Depending on the personalities or backgrounds of the animals currently already under the care of the hoarder in question, a new animal may not benefit from being in this ‘home’. For example, some animals attack very young animals. Or you might have an animal with an incurable disease that could spread through bites, scratches, etc. If you know the hoarder’s animals personally, illustrate possible scenarios to stop them from bringing more animals in. E.g. “If you bring home this cat, your (another cat) will definitely attack / eat up / spread the disease etc. to this new cat.” Identify those under the hoarder’s care that needs to be re-homed because they are ‘trouble-makers’ affecting the general population, or the ‘victims’ of the crimes another animal is repeatedly committing against. The ‘victims’ will definitely be easier to re-home without resorting to abandonment or euthanasia.
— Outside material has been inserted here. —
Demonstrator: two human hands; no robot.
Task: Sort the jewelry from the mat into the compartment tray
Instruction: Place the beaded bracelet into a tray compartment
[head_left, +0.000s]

If someone you know is already a hoarder, intervention can be gradual or full-force. Gradual intervention is preferred, which I will explain why. In gradual intervention, educate the person on the reality that there is a serious lack of welfare for these animals. Picking up strays is not an alibi any longer, the reality is that the animal is suffering even more now. This will take time and persistence. Think of hoarders as delusional – they are living in a fantasy and you need to wake them out of it. Offer to help them re-home any further animals they see in need before they take home any more. Help them to transport animals for sterilisation and medical care at a rate they can afford.
Direct intervention is risky but effective in changing the situation. In full-force intervention, you may end up losing a friend and killing some of the animals. You will need to remove the animals from the house and clean it up. Removing so many animals will be hard; some will be impossible to re-home, which probably means euthanasia via SPCA or AVA or privately if there is enough courage. If the owner is totally uncooperative, you will need to blow the whistle on the home owner by calling it in so that animal control, health inspectors etc. will come and intervene with authority. Or you may need to ‘kidnap’ the animals. Some believe in releasing the animals onto the streets or into the wild, but that is a moral decision you need to make.
Try for gradual intervention first. You will need to act as a community because it is not easy converting the delusional by yourself. Read here on how to set up a community-based animal welfare group.
And make sure you don’t become one yourself too… for the sake of the animals on God’s earth. Remember that is not just about what an animal can give you, it is more about what you can give it. If you really have a desire to help more animals you can possibly own, think of other ways like sponsoring and volunteering.